A total of 4 252 temporary posts have been terminated but this “posed a serious problem to teaching and learning”, Motshekga said in her briefing.
In addition, Van Vuuren says “displaced” teachers, who had been chased out of schools and communities were being paid to “sit at district offices or in other schools doing nothing”.
Motshekga said last week that these teachers were being sent back to their posts with immediate effect to attempt to solve the problem of understaffed schools.
But Van Vuuren posed the question: “Will these communities – who chased these teachers away because they weren’t working – accept them back again?”
The South African Democratic Teachers Union (Sadtu) demanded in a statement last week that all temporary teachers be reinstated, and that the identification of excess teachers be put on hold.
“As Sadtu we cannot fold our arms when the education of the children from the poor and working-class communities is being sabotaged by those who take home a huge chunk from the taxpayers’ coffers but elect to do the opposite of what their mandate demands, while on the other hand the corrupt and the corruptors of the department are enjoying an uninterrupted honeymoon,” the statement read.
Provincial secretary for the union, Fezeka Loliwe, could not be reached for further comment last week.
“Children must now walk long distances to school.
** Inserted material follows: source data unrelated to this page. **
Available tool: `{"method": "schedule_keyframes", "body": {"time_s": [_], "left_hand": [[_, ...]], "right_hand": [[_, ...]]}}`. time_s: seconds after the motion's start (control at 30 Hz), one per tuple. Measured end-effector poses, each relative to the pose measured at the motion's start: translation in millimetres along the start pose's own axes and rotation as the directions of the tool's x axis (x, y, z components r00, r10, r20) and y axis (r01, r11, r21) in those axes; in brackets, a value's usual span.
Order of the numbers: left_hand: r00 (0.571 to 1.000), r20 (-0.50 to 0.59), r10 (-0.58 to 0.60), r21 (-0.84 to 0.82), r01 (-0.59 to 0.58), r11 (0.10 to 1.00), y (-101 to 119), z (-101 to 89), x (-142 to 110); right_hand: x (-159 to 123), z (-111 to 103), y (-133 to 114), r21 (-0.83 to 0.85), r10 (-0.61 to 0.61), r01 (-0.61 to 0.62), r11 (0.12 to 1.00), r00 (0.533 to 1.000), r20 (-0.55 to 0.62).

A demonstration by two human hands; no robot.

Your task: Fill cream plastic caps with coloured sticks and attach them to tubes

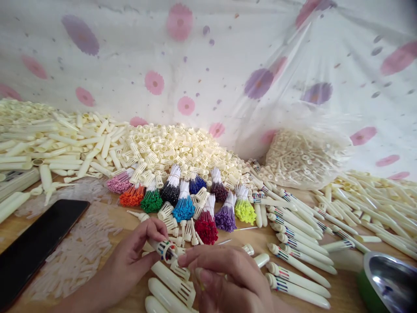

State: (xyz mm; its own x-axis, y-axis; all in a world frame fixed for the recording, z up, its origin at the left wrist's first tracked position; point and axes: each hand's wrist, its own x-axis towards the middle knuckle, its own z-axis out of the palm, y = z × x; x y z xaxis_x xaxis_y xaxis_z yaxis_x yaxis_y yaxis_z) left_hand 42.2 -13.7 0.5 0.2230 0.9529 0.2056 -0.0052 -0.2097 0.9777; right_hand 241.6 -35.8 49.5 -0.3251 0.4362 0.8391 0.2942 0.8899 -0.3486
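My left hand (140, 252) pinches a cream slotted pen part (162, 248) between thumb and fingers. Its open end faces right, and bits of several colours show inside it. Close against that end, my right hand (228, 274) is closed, fingertips together. A small cream tip shows by its index finger and a trace of yellow by its thumb; what it grips is mostly hidden. Below the hands lie cream pen barrels (166, 293). Beyond them stand bundles of ink refills with coloured ends, among them red (206, 224), light blue (183, 208), purple (226, 217) and yellow (245, 211).
Behind the bundles rises a heap of slotted cream parts (182, 145). Pens with coloured sliders (298, 291) lie in rows at right, beside a metal bowl (391, 278). A black phone (39, 248) and small clear tubes (74, 261) lie left. A plastic bag (302, 156) holds pale parts.
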Motion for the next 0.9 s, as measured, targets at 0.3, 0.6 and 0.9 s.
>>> {"method": "schedule_keyframes", "body": {"time_s": [0.3,0.6,0.9], "left_hand": [[1.000,0.015,-0.015,-0.011,0.015,1.000,-7,-4.8,-1],[1.000,0.007,-0.027,-0.056,0.027,0.998,-9,-6.2,1],[0.998,0.025,-0.066,0.010,0.066,0.998,-16,-9.1,3]], "right_hand": [[15,-7,7,-0.019,0.029,-0.028,0.999,0.997,0.077],[5,-4,14,-0.061,0.085,-0.075,0.995,0.978,0.193],[8,8,31,-0.140,0.022,-0.009,0.990,0.995,0.097]]}}
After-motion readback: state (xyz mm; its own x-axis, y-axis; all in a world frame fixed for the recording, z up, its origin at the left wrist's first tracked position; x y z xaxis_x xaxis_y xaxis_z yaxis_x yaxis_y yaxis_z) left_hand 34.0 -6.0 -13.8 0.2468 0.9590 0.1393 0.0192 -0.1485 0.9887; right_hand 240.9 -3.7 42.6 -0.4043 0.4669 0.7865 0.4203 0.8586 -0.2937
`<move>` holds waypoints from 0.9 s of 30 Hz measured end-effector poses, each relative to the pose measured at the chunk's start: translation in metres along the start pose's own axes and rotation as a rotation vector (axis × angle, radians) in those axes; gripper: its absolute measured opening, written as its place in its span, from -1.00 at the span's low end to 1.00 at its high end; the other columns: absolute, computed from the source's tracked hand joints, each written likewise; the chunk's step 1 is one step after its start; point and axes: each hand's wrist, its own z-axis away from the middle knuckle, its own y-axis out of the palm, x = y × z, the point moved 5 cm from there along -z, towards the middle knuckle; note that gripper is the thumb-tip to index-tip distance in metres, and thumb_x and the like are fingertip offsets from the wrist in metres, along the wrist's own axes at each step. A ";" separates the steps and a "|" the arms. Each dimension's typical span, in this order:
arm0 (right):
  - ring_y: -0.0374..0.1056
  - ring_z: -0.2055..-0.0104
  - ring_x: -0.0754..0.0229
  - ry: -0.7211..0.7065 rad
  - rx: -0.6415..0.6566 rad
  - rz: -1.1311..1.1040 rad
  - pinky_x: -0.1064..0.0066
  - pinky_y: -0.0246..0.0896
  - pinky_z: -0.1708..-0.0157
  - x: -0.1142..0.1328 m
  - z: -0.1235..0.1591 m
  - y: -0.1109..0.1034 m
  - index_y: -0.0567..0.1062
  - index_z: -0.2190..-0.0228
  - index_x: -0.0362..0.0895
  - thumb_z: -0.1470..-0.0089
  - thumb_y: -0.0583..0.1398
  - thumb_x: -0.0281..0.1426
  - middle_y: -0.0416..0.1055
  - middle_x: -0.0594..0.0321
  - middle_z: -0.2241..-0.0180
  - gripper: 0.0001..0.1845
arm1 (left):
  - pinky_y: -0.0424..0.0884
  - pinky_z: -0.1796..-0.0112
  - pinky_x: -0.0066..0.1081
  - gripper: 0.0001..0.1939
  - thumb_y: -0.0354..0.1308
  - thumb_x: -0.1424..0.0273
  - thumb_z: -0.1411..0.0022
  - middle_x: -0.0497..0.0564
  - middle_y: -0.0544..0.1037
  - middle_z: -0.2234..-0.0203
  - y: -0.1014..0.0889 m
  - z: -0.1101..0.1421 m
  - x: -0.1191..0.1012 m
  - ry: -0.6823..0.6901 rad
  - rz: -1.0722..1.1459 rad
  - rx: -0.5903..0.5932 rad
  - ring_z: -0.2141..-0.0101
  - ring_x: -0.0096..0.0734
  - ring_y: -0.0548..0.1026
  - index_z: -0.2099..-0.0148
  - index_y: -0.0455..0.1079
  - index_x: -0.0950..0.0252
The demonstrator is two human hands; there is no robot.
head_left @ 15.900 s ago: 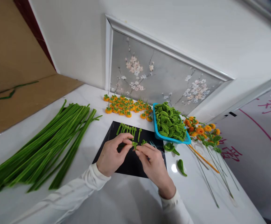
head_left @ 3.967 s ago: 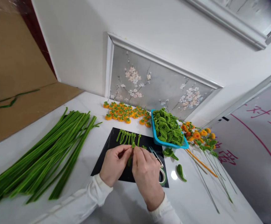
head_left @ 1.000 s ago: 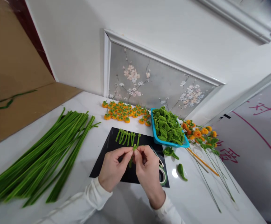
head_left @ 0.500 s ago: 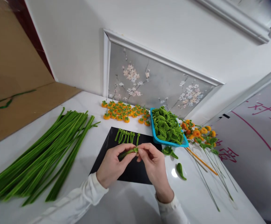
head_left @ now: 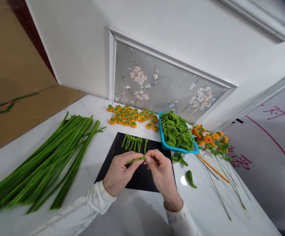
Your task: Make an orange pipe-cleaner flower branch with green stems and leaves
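Between my two hands is a short green pipe cleaner piece (head_left: pixel 135 160), lying nearly level above the black mat. My left hand (head_left: pixel 119 170) pinches it along its length. At its right end, the fingertips of my right hand (head_left: pixel 160 168) are pressed together on the thicker tip. Just beyond my fingers, several short green pipe cleaner pieces (head_left: pixel 133 143) with knobbed ends lie in a row on the black mat (head_left: pixel 108 162), one of them set apart on the right.
Long green pipe cleaners (head_left: pixel 51 160) are spread at the left. Small orange flower-like pieces (head_left: pixel 125 116) lie at the back. A blue basket (head_left: pixel 165 144) holds green leaf shapes; loose leaves (head_left: pixel 190 179) lie beside it. Orange flowers on wire stems (head_left: pixel 209 139) rest at the right.
My left hand has shifted slightly, and more of the green piece shows between its fingers. The right hand keeps its pinch at the tip. The view has moved a little.
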 end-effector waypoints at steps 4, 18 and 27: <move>0.24 0.43 0.26 -0.059 -0.054 0.046 0.46 0.15 0.43 0.004 0.000 -0.003 0.45 0.42 -0.10 -0.13 0.11 -0.43 0.33 0.30 0.46 -0.87 | 0.45 0.20 -0.41 -0.79 0.20 0.42 -0.09 -0.01 0.61 0.29 0.002 -0.003 0.010 -0.135 0.139 0.004 0.26 -0.33 0.54 0.18 0.49 0.25; 0.27 0.45 0.29 0.040 0.095 -0.203 0.46 0.16 0.41 -0.001 -0.003 0.002 0.46 0.46 -0.13 -0.10 0.15 -0.39 0.29 0.34 0.50 -0.86 | 0.45 0.35 -0.48 -0.91 0.21 0.39 -0.11 -0.07 0.55 0.51 0.007 -0.003 0.014 -0.240 0.338 0.080 0.45 -0.45 0.49 0.36 0.50 0.29; 0.26 0.41 0.30 0.159 0.167 -0.415 0.45 0.20 0.35 -0.007 -0.004 0.000 0.48 0.46 -0.14 -0.04 0.22 -0.34 0.32 0.32 0.46 -0.88 | 0.46 0.22 -0.45 -0.80 0.32 0.41 -0.01 -0.01 0.60 0.40 0.016 -0.001 0.023 -0.586 0.773 0.283 0.32 -0.43 0.55 0.26 0.48 0.33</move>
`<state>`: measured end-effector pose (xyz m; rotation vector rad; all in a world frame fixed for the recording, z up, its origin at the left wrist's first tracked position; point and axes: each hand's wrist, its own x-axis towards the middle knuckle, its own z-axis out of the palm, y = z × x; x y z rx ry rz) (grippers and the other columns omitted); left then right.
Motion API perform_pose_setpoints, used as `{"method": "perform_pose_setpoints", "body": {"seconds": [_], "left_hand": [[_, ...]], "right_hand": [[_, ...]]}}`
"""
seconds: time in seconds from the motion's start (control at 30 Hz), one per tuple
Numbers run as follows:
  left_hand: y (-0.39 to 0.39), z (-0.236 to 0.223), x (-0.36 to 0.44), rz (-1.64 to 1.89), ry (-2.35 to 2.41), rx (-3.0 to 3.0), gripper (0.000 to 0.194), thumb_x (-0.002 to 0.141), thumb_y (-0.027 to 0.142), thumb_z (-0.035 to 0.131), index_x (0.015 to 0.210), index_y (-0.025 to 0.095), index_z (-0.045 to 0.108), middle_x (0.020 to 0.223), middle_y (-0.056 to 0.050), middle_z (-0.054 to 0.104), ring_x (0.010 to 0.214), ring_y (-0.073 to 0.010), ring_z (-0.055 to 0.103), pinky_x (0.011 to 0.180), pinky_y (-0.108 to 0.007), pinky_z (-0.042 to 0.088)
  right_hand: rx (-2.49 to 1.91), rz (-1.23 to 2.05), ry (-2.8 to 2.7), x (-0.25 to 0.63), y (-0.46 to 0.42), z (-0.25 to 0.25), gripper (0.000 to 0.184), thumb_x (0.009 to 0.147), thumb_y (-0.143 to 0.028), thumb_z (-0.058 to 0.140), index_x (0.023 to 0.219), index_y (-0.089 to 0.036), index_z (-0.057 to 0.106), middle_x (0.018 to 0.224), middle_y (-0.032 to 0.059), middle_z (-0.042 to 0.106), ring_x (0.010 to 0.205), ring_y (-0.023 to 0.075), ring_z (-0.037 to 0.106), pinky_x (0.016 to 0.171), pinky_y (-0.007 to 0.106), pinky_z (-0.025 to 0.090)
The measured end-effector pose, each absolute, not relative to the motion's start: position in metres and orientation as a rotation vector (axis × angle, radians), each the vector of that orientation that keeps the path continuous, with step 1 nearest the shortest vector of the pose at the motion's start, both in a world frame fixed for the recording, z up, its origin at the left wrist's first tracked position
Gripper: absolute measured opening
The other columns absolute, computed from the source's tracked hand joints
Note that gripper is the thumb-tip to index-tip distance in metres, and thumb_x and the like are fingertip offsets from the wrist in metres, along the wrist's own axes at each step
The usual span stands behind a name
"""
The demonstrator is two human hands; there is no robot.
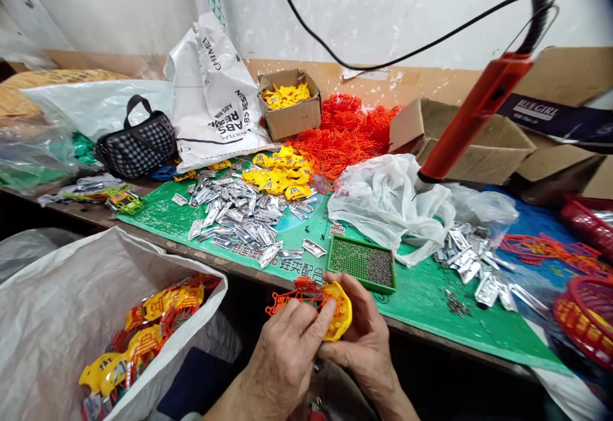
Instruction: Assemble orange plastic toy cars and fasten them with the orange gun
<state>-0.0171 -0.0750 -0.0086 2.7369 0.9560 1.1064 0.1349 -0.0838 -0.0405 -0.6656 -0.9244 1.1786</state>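
Observation:
My left hand (282, 351) and my right hand (366, 338) meet at the table's front edge, both closed round one plastic assembly: a yellow plastic piece (341, 315) pressed against an orange lattice frame (292, 298). The left thumb lies over the yellow piece. Just beyond the hands sits a small green tray of screws (363, 262). Silver foil pieces (239, 213) lie in a heap on the green mat (421, 293), with loose yellow pieces (280, 172) behind them.
An orange electric screwdriver (472, 117) hangs on a cable at the right. Behind are a pile of orange frames (347, 130), a cardboard box of yellow pieces (290, 105), white plastic bags (387, 200) and a checked pouch (136, 143). A white sack (57, 325) of finished assemblies stands lower left.

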Motion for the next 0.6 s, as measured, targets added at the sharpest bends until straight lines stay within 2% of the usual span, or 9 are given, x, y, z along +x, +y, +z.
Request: {"method": "perform_pose_setpoints", "body": {"seconds": [0.13, 0.37, 0.6], "left_hand": [[-0.0747, -0.0123, -0.0167, 1.096, 0.970, 2.725, 0.059, 0.096, 0.012, 0.031, 0.155, 0.015, 0.026, 0.087, -0.009, 0.062, 0.073, -0.0218, 0.056, 0.063, -0.034, 0.052], [-0.0734, -0.0043, -0.0173, 1.053, 0.962, 2.753, 0.062, 0.096, 0.011, 0.032, 0.157, 0.016, 0.020, 0.086, -0.008, 0.062, 0.071, -0.0215, 0.056, 0.060, -0.033, 0.053], [-0.0727, -0.0038, -0.0186, 1.031, 0.952, 2.748, 0.064, 0.095, 0.011, 0.033, 0.157, 0.016, 0.018, 0.088, -0.008, 0.062, 0.072, -0.0212, 0.058, 0.062, -0.033, 0.055]], "right_hand": [[-0.682, 1.181, -0.930, 0.1348, -0.0834, -0.0411, 0.085, 0.055, -0.017, 0.093, 0.131, -0.037, 0.060, 0.134, 0.0013, 0.066, 0.123, 0.0164, 0.062, 0.102, 0.020, 0.049], [-0.757, 1.086, -1.059, 0.1373, -0.0818, -0.0435, 0.083, 0.057, -0.022, 0.092, 0.131, -0.036, 0.060, 0.135, 0.0022, 0.065, 0.125, 0.0173, 0.061, 0.103, 0.021, 0.048], [-0.795, 0.960, -1.190, 0.1403, -0.0804, -0.0468, 0.081, 0.060, -0.027, 0.091, 0.133, -0.035, 0.059, 0.136, 0.0060, 0.064, 0.127, 0.0232, 0.059, 0.109, 0.034, 0.046]]}}
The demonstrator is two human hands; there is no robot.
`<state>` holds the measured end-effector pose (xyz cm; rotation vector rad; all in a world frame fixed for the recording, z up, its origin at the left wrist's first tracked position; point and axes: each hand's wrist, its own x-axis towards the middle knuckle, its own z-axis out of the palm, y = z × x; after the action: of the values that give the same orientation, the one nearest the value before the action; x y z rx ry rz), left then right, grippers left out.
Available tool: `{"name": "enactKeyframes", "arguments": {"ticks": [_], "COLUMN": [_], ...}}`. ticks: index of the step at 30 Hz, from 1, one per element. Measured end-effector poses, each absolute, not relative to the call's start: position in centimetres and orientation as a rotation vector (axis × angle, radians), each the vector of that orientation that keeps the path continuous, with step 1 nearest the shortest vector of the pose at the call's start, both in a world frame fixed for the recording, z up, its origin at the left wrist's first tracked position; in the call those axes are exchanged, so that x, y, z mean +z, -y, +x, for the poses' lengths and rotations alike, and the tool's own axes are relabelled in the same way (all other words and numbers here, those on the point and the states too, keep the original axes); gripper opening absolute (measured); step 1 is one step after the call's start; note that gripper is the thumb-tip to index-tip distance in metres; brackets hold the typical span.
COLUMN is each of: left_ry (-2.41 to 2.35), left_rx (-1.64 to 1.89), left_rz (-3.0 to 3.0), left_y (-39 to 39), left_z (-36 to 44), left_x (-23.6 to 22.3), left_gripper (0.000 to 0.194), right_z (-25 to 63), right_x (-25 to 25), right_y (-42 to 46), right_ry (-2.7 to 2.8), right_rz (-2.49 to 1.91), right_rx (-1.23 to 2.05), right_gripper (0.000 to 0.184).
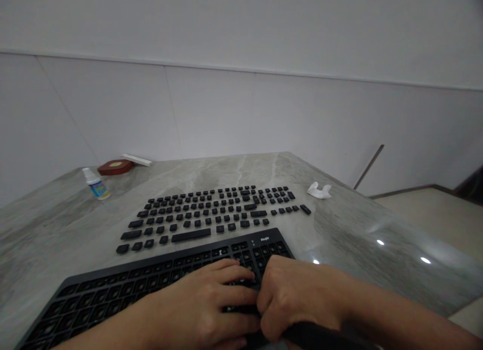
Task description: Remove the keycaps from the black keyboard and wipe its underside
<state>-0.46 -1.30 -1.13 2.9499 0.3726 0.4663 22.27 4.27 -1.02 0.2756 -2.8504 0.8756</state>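
Observation:
A black keyboard (151, 264) without its keycaps lies tilted across the near edge of the view, rows of bare key sockets showing. My left hand (211, 304) rests over its right half, fingers apart and stretched toward the right. Beside those fingertips, my right hand (294, 297) is closed in a fist over the number-pad side; whatever it grips is hidden. A dark shape (320, 337) shows below the right hand, too cut off to name. Beyond the keyboard, loose black keycaps (191, 235) are laid out in rows matching a keyboard layout.
All this lies on a grey marbled table (350, 249). A white-capped bottle (98, 188) stands at the left, near a reddish-brown box (115, 167) and a white strip (138, 160). Crumpled white tissue (319, 190) lies at the right. A pale wall (211, 113) rises behind.

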Motion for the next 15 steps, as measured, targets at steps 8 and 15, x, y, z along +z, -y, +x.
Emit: {"name": "enactKeyframes", "arguments": {"ticks": [8, 15], "left_ry": [-0.346, -0.3], "left_rx": [0.459, 0.526], "left_rz": [2.93, 2.922], "left_y": [1.2, 1.1], "left_z": [-0.4, -0.5], "left_x": [-1.0, -1.3], "left_gripper": [0.026, 0.023], "right_z": [22.4, 22.4], "right_x": [-0.7, -1.8], "right_y": [-4.6, -3.2], "right_ry": [2.808, 2.922], "right_rz": [0.296, 0.256], "right_rx": [1.013, 0.496], "right_gripper": [0.035, 0.032]}}
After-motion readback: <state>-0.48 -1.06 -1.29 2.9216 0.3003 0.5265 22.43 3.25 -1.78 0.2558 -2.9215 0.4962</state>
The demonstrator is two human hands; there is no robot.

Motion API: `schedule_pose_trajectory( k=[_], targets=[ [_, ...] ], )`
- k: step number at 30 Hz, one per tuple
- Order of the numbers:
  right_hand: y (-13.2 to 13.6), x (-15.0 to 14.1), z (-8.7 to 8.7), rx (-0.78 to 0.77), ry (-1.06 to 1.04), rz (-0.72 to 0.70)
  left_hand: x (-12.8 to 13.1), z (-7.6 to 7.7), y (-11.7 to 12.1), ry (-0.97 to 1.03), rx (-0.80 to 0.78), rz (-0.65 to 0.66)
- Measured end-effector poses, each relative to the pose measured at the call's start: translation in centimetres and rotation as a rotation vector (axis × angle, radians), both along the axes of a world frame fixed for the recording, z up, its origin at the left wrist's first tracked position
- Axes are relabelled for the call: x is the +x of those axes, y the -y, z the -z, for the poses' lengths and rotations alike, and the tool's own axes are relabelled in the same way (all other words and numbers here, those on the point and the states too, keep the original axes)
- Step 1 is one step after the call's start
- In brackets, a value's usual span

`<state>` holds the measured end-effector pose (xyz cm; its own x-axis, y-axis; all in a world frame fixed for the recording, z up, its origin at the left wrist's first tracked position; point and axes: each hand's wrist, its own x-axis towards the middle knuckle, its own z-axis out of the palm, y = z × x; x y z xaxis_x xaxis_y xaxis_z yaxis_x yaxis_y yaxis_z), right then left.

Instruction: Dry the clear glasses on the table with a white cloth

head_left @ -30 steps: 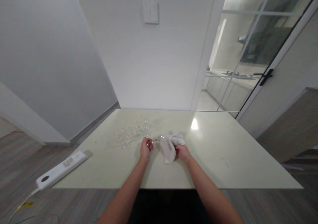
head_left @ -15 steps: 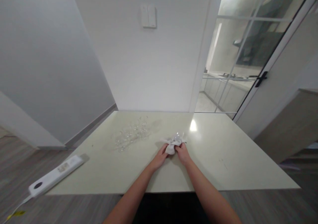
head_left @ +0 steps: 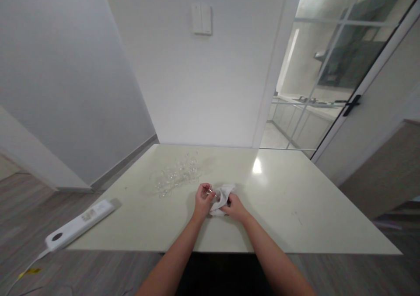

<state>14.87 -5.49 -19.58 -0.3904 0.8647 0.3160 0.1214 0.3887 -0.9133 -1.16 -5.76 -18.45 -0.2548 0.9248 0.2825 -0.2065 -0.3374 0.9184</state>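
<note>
My left hand [head_left: 202, 201] is closed around a small clear glass [head_left: 210, 192], which lies tilted between its thumb and fingers. Bunched in my right hand [head_left: 235, 206] is a white cloth [head_left: 225, 194], pressed against the glass's right end. Both hands are just above the table's front middle, close together. To their left stands a group of several clear glasses [head_left: 175, 173], see-through and hard to tell apart.
A white power strip [head_left: 80, 224] with a cable overhangs the left edge of the pale glossy table [head_left: 311, 204]. Behind the table rises a white wall with a switch [head_left: 201, 19]. A glazed door [head_left: 315, 77] is at the right.
The cloth and glass have turned between my hands. My left hand has shifted left and up, now gripping the glass itself, while my right hand has come slightly nearer me with the cloth.
</note>
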Motion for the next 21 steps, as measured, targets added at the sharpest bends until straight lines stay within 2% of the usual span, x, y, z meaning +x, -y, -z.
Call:
schedule_pose_trajectory(
  k=[4,7,12,17,21],
  targets=[
    [-0.7,0.4,0.5,-0.134,-0.137,-0.014,0.1,0.1,0.0,0.154,-0.125,0.121],
    [-1.2,0.6,1.0,-0.247,-0.256,-0.043,0.2,0.4,-0.2,0.271,-0.16,0.211],
    [-1.2,0.4,1.1,-0.283,-0.291,-0.012,0.3,0.5,-0.6,0.273,-0.194,0.146],
    [-1.0,0.6,0.3,-0.388,-0.334,-0.04,0.4,-0.1,-0.3,0.374,-0.192,0.283],
    [-0.8,0.5,0.0,-0.378,-0.347,-0.071,0.5,0.0,-0.2,0.248,-0.163,0.222]
  ],
)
They arrive there tired, they’re not fed and there is no teacher in the class,” said Van Vuuren.
“At the end of the day they walk home, not having learned anything, with an empty stomach and an empty head.
“Tomorrow, they’re going to ask, ‘why must I make an effort to go to school?’” said Van Vuuren.
The school nutrition programme and the school transport system were riddled with errors, inaccuracies and problems.
Van Vuuren said the transport programme was not being monitored and in one school he had encountered, 160 children had been budgeted for, while 400 were actually using the system.
The service providers merely ferried the extra children each day, and billed the department each month, often adding new routes without government approval. Just how much this costs the government is not known.
The school nutrition programme in the province also has a chequered history. In 2006, a forensic audit found that the programme had been defrauded of over R100m.
Controversial businessman Sandi Majali, who died recently, was one of the parties fingered by that report as having benefited from irregular tenders and overpayments.
A report on the programme issued by Rhodes University-based Public Services Accountability Monitor, released at the end of last year, also found that deliveries were irregular, very little record-keeping was being done and “leakages” of funds were occurring.